BRIEF => In the listing below, a line holding "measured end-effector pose" and a line holding "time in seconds" mark the range. Retype both exactly, with all lines between them.

INPUT DATA =>
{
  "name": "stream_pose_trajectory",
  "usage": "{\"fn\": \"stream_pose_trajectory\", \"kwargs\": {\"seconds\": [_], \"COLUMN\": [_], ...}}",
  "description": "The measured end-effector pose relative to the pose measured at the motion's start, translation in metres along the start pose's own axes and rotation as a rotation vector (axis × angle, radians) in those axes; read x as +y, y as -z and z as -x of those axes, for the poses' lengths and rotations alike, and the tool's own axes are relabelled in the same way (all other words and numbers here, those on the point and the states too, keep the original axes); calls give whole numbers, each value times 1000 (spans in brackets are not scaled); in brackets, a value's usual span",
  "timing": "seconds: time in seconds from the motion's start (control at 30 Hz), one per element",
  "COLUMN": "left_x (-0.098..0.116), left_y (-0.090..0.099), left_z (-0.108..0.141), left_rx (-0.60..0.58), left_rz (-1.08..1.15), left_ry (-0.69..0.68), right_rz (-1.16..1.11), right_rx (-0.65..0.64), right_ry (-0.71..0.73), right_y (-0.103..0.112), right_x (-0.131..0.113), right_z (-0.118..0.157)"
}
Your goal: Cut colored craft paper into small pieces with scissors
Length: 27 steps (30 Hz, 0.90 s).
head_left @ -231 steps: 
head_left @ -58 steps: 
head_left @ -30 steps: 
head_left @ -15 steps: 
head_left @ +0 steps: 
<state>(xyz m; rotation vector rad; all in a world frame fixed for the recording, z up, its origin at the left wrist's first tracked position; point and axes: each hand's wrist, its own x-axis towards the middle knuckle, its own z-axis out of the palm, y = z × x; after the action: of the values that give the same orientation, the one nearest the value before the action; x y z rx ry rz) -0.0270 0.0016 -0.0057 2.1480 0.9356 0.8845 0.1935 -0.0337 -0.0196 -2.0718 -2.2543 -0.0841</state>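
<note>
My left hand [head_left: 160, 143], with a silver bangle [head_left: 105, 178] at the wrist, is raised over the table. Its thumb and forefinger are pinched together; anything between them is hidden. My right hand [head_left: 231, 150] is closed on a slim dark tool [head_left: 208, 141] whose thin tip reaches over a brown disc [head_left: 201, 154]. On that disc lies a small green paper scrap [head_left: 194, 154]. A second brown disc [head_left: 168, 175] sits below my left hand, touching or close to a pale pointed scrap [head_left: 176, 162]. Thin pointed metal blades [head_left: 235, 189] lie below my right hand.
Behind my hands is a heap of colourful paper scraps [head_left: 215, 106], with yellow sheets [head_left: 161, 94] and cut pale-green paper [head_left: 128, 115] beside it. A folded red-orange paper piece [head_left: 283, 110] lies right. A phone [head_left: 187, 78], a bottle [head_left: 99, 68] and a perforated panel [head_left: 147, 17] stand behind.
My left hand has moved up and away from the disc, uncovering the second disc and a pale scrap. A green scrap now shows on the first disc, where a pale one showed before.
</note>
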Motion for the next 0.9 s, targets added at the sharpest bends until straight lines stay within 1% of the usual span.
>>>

SOLUTION TO THIS EXERCISE =>
  "description": "The measured end-effector pose relative to the pose measured at the motion's start, translation in metres along the start pose's own axes and rotation as a rotation vector (axis × angle, radians) in those axes; read x as +y, y as -z and z as -x of those axes, for the poses' lengths and rotations alike, and the tool's own axes are relabelled in the same way (all other words and numbers here, those on the point and the states too, keep the original axes); calls give whole numbers, each value times 1000 (spans in brackets are not scaled); in brackets, a value's usual span",
  "timing": "seconds: time in seconds from the motion's start (control at 30 Hz), one per element",

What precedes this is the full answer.